This article is originally referred from iForex Blog.
You might have heard the concept ‘Risk-on risk-off‘. Today, we will try and explain exactly what it means (without overburdening you with unnecessary terms), and will show you how this term is relevant to online traders.
Simply put, Risk-on risk-off is an economic theory which explains market changes as driven by investors’ tolerance to risk. According to the theory, when risk is seen as relatively low, investors are more likely to prefer high-risk investments. When risk is viewed as high, investors (again – according to the theory) are likely to prefer lower-risk investments.
The theory relies on market sentiment, explaining that a more ‘optimistic’ view regarding global economy makes investors more willing to take risks for potentially higher returns. Investors’ willingness to choose riskier investments is expected to fall and rise over time.

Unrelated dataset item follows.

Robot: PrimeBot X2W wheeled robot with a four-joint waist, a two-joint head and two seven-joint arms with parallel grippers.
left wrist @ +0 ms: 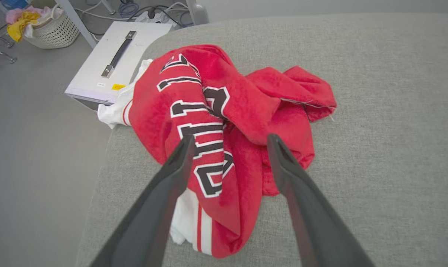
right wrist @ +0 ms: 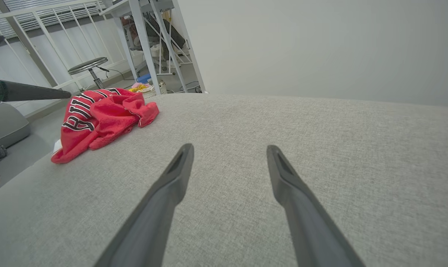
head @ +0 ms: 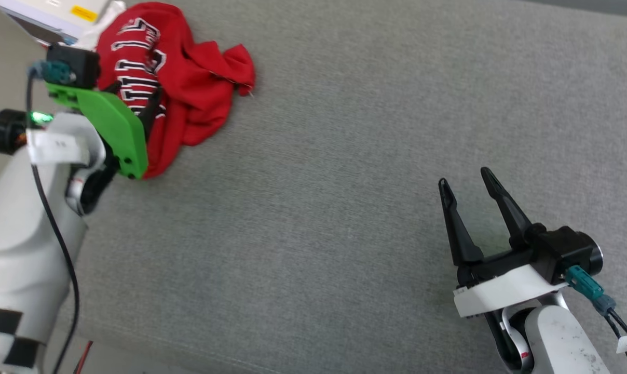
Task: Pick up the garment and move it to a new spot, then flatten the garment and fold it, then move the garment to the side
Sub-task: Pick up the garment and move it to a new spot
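We have a wide open stretch of grey counter (head: 344, 156) between the crumpled shirt (head: 189, 83) at its left corner and our right pincer (head: 464, 177). Off that corner, a white box (left wrist: 112, 63) stands close by the edge.

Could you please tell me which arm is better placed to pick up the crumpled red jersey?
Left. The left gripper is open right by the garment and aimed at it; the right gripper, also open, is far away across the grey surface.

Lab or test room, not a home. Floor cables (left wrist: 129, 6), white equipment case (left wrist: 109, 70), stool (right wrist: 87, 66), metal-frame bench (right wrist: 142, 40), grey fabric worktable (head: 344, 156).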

What causes a risk-on or a risk-off situation? Risk-on can be caused by combined factors such as optimistic market outlook, rising corporate earnings and specific central bank policies. Risk-off can be caused by economic data that suggested a slow-down, lower corporate earnings, uncertain central bank policies, and several other factors.
Want an example for a clearly risk-off year? Just take a look at the 2008 financial crisis.
But what do “riskier” investments mean? Well, not all instrument groups are viewed as having the same risk. For example, stocks are historically viewed by some people as riskier assets comparing to, let’s say, gold. So, during risk-on times, shares tend to perform well, while in risk-off time, gold, at least according to this theory, is expected to perform well.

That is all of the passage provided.